Work order: Copy each line of the records that includes "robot".

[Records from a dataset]
--------------------------------------------------

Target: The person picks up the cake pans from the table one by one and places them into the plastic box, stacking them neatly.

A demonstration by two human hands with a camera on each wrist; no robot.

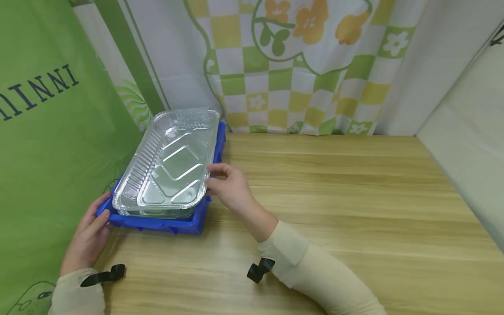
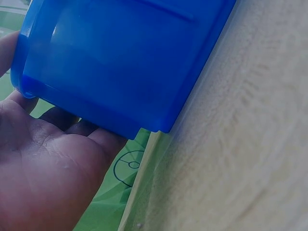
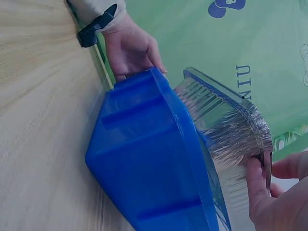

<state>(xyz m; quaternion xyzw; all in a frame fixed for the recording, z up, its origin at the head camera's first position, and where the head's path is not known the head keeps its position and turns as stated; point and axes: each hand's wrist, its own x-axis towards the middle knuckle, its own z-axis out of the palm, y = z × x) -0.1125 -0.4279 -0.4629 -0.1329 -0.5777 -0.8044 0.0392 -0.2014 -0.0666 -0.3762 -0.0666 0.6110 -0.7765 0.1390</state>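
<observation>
A shiny foil tray sits tilted partly inside a blue plastic bin at the left of the table. With thumb and fingers my right hand pinches the foil tray's right rim; the right wrist view shows that rim raised above the bin's edge. My left hand grips the near left corner of the bin, thumb on top of the rim and fingers on the outer side. In the left wrist view the bin's wall fills the upper part, above the palm.
The wooden table stretches to the right of the bin. A green cloth hangs close along the left side, and a checked curtain hangs behind the table. A pale wall panel borders the right.
</observation>
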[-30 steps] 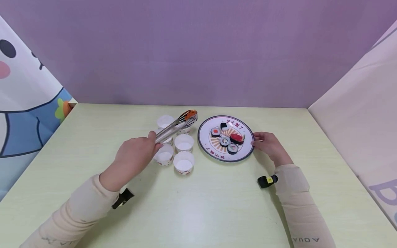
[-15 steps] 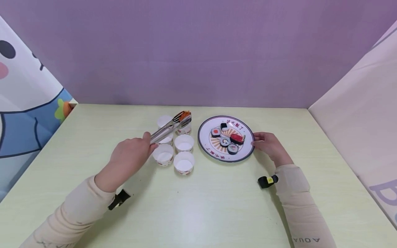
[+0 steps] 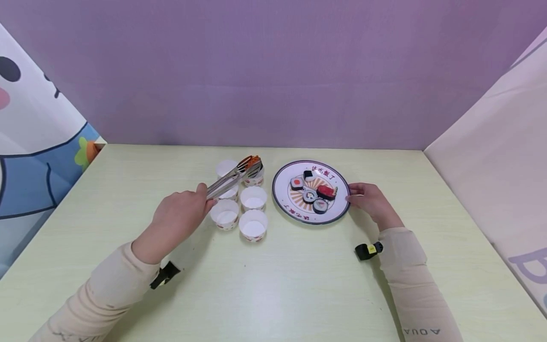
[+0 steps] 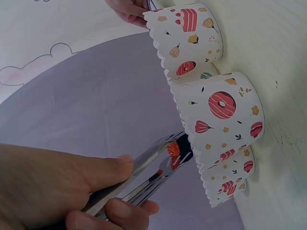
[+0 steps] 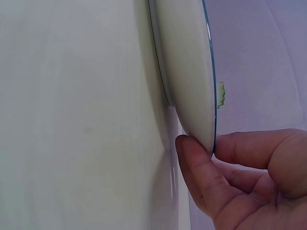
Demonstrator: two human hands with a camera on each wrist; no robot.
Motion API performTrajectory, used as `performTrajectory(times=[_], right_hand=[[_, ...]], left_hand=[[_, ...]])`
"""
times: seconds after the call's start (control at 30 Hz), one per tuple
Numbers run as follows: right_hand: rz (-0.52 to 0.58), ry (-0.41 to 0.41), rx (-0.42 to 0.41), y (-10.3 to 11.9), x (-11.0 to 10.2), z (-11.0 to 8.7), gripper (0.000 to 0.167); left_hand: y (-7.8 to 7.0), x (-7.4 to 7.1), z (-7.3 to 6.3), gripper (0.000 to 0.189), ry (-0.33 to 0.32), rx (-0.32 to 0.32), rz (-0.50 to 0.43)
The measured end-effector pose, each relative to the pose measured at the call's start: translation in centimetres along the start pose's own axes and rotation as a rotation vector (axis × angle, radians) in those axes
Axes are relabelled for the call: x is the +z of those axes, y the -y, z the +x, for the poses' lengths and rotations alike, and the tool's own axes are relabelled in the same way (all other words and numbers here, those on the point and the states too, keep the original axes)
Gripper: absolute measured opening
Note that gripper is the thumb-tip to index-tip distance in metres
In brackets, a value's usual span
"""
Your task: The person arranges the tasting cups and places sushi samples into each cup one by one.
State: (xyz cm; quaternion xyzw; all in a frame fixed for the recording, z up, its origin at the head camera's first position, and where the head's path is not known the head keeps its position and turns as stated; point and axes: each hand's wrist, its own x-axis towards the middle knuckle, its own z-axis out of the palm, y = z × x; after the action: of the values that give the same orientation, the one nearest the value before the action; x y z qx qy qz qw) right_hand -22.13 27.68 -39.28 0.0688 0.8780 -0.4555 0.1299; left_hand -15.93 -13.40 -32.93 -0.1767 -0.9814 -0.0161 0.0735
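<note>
Left of centre, the left hand (image 3: 178,219) grips tongs (image 3: 223,185) around an orange-topped piece (image 4: 173,149), likely light, best squeezed sideways; the right hand (image 3: 372,203) pinches the plate (image 3: 280,187).

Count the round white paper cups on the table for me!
6: far left cup, middle left cup, near left cup, far right cup, middle right cup, near right cup. Silver metal tongs partly cover some.

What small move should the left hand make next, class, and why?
Probably lower the tongs slightly, then ease them open: the left hand grips them, and their tips hold an orange-topped piece by the rim of the far right-hand cup.
</note>
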Motion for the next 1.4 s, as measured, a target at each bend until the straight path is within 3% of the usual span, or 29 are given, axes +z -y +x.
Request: performTrajectory(times=[0.77, 1.07, 1.4], right_hand=[[0.003, -0.013, 0.003, 0.3, 0.0, -0.4, 0.048], [-0.013, -0.004, 0.028, 0.1, 0.1, -0.1, 0.049], [-0.015, -0.006, 0.026, 0.1, 0.2, 0.0, 0.048]], left_hand=[[0.0, -0.2, 0.0, 0.031, -0.02, 0.015, 0.005], [0.1, -0.6, 0.1, 0.033, -0.062, 0.043, 0.012], [0.0, -1.5, 0.6, 0.028, 0.032, 0.029, 0.014]])
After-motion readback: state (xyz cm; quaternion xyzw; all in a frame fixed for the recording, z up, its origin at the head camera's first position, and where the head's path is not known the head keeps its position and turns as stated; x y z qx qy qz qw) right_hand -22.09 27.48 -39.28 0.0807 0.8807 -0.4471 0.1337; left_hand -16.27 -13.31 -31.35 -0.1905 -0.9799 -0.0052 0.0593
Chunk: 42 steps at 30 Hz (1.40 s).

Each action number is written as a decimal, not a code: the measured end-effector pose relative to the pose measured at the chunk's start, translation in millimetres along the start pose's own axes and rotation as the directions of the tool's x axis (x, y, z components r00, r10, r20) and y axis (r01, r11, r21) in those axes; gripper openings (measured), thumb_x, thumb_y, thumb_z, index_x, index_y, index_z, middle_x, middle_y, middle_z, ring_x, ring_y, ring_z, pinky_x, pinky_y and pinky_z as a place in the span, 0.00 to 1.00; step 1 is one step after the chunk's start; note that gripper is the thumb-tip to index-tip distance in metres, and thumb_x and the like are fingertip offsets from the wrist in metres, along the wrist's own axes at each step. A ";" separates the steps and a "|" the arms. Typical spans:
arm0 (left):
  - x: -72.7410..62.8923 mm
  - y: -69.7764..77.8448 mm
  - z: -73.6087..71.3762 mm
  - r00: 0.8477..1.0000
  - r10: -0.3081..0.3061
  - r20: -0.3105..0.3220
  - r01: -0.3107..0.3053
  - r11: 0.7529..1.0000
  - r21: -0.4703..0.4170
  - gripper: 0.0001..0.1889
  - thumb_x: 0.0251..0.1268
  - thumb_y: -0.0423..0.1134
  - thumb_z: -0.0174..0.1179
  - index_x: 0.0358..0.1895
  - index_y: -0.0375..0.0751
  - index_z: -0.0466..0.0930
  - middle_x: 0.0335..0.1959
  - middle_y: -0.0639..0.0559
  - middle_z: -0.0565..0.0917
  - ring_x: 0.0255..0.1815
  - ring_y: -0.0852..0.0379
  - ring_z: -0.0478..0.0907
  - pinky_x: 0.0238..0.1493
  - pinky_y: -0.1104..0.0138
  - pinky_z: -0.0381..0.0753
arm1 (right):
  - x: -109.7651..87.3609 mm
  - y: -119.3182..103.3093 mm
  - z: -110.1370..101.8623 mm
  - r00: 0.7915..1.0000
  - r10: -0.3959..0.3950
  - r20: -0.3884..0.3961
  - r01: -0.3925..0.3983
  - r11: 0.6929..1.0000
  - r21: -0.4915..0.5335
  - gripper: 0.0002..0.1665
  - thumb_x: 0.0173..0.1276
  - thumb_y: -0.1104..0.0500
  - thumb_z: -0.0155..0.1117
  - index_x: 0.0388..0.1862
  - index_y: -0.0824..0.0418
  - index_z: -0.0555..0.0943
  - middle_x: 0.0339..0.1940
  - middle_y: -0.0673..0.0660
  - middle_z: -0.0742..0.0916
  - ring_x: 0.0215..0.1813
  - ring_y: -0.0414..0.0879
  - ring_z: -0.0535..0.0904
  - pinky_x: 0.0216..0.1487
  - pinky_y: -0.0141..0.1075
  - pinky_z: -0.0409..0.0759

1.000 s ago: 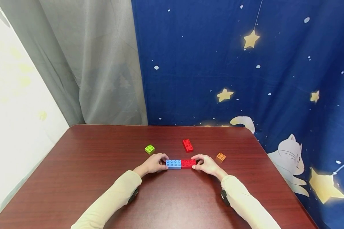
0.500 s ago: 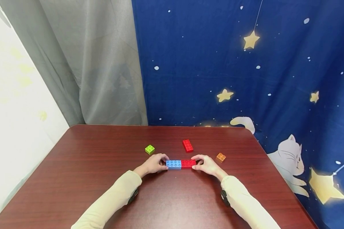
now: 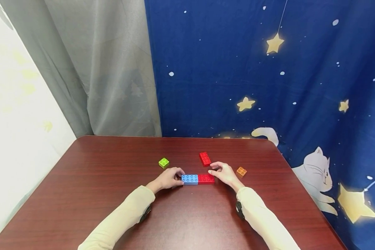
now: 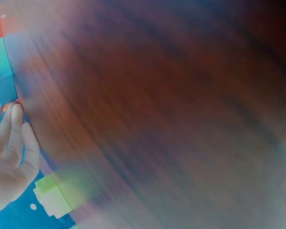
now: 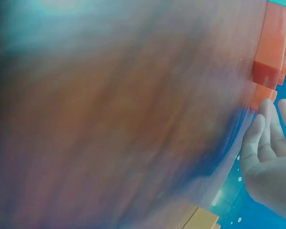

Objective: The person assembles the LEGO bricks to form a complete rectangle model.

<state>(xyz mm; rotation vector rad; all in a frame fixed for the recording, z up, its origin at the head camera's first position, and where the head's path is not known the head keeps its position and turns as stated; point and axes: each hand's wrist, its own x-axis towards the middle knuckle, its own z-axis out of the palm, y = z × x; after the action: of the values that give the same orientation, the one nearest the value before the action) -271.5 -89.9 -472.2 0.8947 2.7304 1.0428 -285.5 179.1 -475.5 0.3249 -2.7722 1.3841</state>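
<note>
Roughly mid-table, lying end to end and touching on the dark red-brown tabletop [image 3: 193, 215]: a blue brick [image 3: 189, 179] at nine o'clock and a near red brick [image 3: 205, 179] at three, studs up. Pinching the blue brick's nine o'clock end between thumb and fingers with the left hand [image 3: 168, 178]. Holding nothing with the right hand [image 3: 225, 173], fingers loosely parted by the near red brick's three o'clock end, close to a far red brick [image 3: 205, 158]; cannot tell whether touching either. Reckoning from the touching pair: between twelve and one, that far red brick, set aslant; toward ten, a lime green brick [image 3: 164, 163]; just short of three, beyond the right hand, an orange brick [image 3: 241, 172]. Hanging past the table's twelve o'clock edge: a grey curtain [image 3: 122, 69] and a starry blue curtain [image 3: 203, 62].
</note>
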 end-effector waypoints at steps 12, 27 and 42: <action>1.6 -5.3 3.0 1.000 0.017 -0.006 -0.016 1.000 0.027 0.14 0.47 0.36 0.65 0.39 0.38 0.76 0.31 0.52 0.75 0.28 0.61 0.71 0.31 0.70 0.71 | 17.7 -10.5 7.2 0.995 0.047 -0.090 -0.051 0.998 -0.047 0.21 0.50 0.58 0.69 0.43 0.65 0.78 0.35 0.58 0.83 0.29 0.45 0.76 0.33 0.37 0.73; 1.4 -4.0 2.6 1.000 0.002 -0.001 -0.002 1.000 0.026 0.14 0.48 0.36 0.65 0.40 0.37 0.76 0.31 0.52 0.75 0.29 0.60 0.71 0.31 0.69 0.70 | 27.0 -9.2 16.0 0.987 0.093 -0.134 -0.118 0.974 -0.192 0.25 0.49 0.52 0.69 0.45 0.62 0.77 0.39 0.57 0.82 0.43 0.51 0.74 0.45 0.45 0.69; 1.1 -3.3 2.9 1.000 0.011 -0.003 -0.010 1.000 0.019 0.14 0.48 0.36 0.65 0.39 0.37 0.75 0.31 0.52 0.75 0.28 0.60 0.71 0.30 0.69 0.70 | 30.4 -18.3 20.0 0.965 0.217 -0.149 -0.254 0.918 -0.305 0.27 0.49 0.47 0.68 0.47 0.57 0.76 0.37 0.53 0.80 0.36 0.49 0.73 0.36 0.43 0.71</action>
<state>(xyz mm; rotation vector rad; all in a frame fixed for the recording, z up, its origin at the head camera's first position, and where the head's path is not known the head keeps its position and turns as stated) -273.2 -89.6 -476.3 0.9119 2.7463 1.0225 -310.3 147.3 -469.6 -0.0993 -2.9485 0.9166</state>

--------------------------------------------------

Written solution:
A demonstration by two human hands with a camera on each wrist; no robot.
Demonstrator: two human hands with a camera on each wrist; no robot.

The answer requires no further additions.